Parallelize double nested loop using Dagger for Montecarlo

Hello everyone,
I am trying to parallelize this montecarlo function that I have created for measuring an option price using the BlackScholes model and I would like to improve its performance by parallelizing the double nested loop. Looking around I found that Dagger.jl may be a good solution, but when I have used @sync the results were only slightly faster. Am I doing something wrong?

using Random: randn
using Dagger

############## Financial Parameters ##############
S = 100.00 # initial stock price
K = 100.00 # strike price
T = 1.0 # time to maturity in years
r = 0.3 # risk free annual percentage
sigma = 0.5 # annual standard deviation percentage
t = 0.0 #time to consider the value
############## MonteCarlo Parameters ##############
steps::UInt = 20 # time steps for SDE
trials::UInt = 1000000 # number of trials

function montecarlo(start_price::F, strike_price::F, time_to_maturity::F, 
    risk_free::F, standard_deviation::F, time_steps::U, trials::U, 
    time::F) where {F <: Float64, U <: UInt64}
    dt = time_to_maturity / time_steps # differential time steps
    V::Float64 = 0
    dS::Float64 = 0
    for _ in 1:trials
        dS = 0.0
        for _ in 1:time_steps
            dS += ((risk_free - standard_deviation^2 / 2) * dt + 
            standard_deviation * sqrt(dt) * randn()) # log of differential evolution
        end
        # apply call option formula
        V +=  max(exp(log(start_price) + dS) - strike_price, 0)
    end
    # calculate the mean and add time evolution 
    V = V/trials * exp(-risk_free * (time_to_maturity - time)) 
    return V
end

function parallel(start_price::F, strike_price::F, time_to_maturity::F, 
    risk_free::F, standard_deviation::F, time_steps::U, trials::U, 
    time::F) where {F <: Float64, U <: UInt64}
    dt = time_to_maturity / time_steps # differential time steps
    V::Float64 = 0
    dS::Float64 = 0
    @sync for _ in 1:trials
        dS = 0.0
        for _ in 1:time_steps
            dS = dS + ((risk_free - standard_deviation^2 / 2) * dt + 
            standard_deviation * sqrt(dt) * randn()) # log of differential evolution
        end
        # apply call option formula
        V = V + max(exp(log(start_price) + fetch(dS)) - strike_price, 0)
    end
    # calculate the mean and add time evolution 
    V = V/trials * exp(-risk_free * (time_to_maturity - time)) 
    return V
end

Results:

@btime montecarlo(S, K, T, r, sigma, steps, trials, t) #62.635 ms (1 allocation: 16 bytes)
@btime parallel(S, K, T, r, sigma, steps, trials, t)#60.742 ms (9 allocations: 368 bytes)

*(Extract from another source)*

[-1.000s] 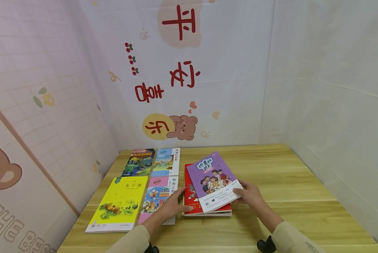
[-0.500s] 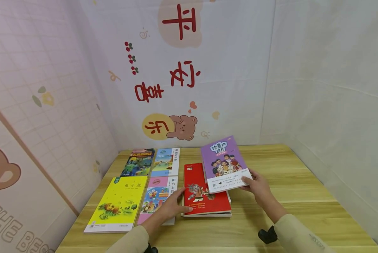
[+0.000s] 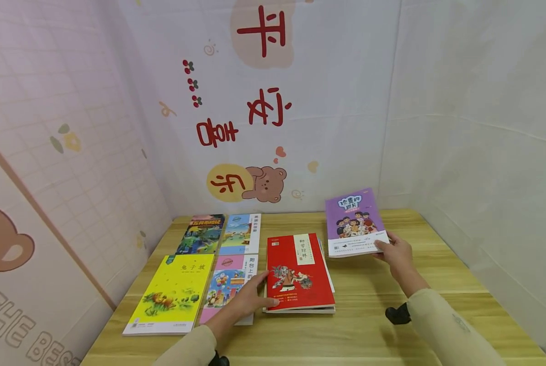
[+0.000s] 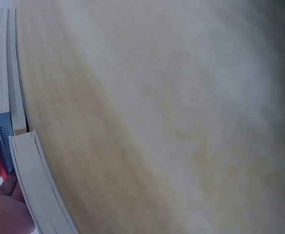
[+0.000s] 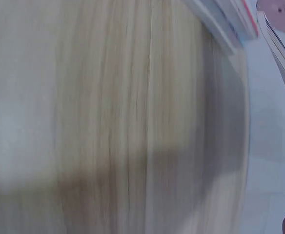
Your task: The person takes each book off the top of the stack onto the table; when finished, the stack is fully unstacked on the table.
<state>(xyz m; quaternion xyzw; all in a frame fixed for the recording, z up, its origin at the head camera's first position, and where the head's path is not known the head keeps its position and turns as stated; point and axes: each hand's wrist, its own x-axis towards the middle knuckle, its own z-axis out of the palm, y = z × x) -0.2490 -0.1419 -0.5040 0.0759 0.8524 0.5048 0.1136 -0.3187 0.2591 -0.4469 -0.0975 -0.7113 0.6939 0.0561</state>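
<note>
In the head view my right hand (image 3: 398, 256) pinches a purple book (image 3: 355, 221) by its lower right corner, thumb on the cover. The book is raised over the back right of the table, and its page edges (image 5: 281, 53) show in the right wrist view. A red book (image 3: 300, 274) tops a small stack at the middle, with white page edges below it. My left hand (image 3: 247, 297) holds that stack's left side, its thumb over the red cover near the lower corner. Those fingertips appear beside the books at the lower left of the left wrist view.
Left of the stack lie a yellow book (image 3: 169, 295), a pink book (image 3: 229, 284), a blue book (image 3: 241, 234) and a dark green book (image 3: 199, 236). The wooden table (image 3: 437, 295) meets printed cloth walls (image 3: 336, 101) at its back and sides.
My right hand has lifted the purple book off the red one and carried it right and back, uncovering the red cover. My left hand has stayed at the stack.
</note>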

I have obviously settled the number of threads to 8 using a quad-core machine, but I obtain a very small performance improvement.

I never used Dagger, but @sync by itself does not parallelize, you need to use spawn the tasks.

One to do it (without Dagger here) could be:

julia> using ChunkSplitters, Base.Threads

julia> function montecarlo2(start_price::F, strike_price::F, time_to_maturity::F, 
           risk_free::F, standard_deviation::F, time_steps::U, trials::U, 
           time::F) where {F <: Float64, U <: UInt64}
           dt = time_to_maturity / time_steps # differential time steps
           nchunks = Threads.nthreads()
           V_chunk = zeros(nchunks)
           @sync for (idxs, ichunk) in chunks(1:trials, nchunks)
               @spawn for _ in idxs
                   dS = 0.0
                   for _ in 1:time_steps
                       dS += ((risk_free - standard_deviation^2 / 2) * dt + 
                       standard_deviation * sqrt(dt) * randn()) # log of differential evolution
                   end
                   # apply call option formula
                   V_chunk[ichunk] +=  max(exp(log(start_price) + dS) - strike_price, 0)
               end
           end
           # calculate the mean and add time evolution 
           V = sum(V_chunk)/trials * exp(-risk_free * (time_to_maturity - time)) 
           return V
       end
montecarlo2 (generic function with 1 method)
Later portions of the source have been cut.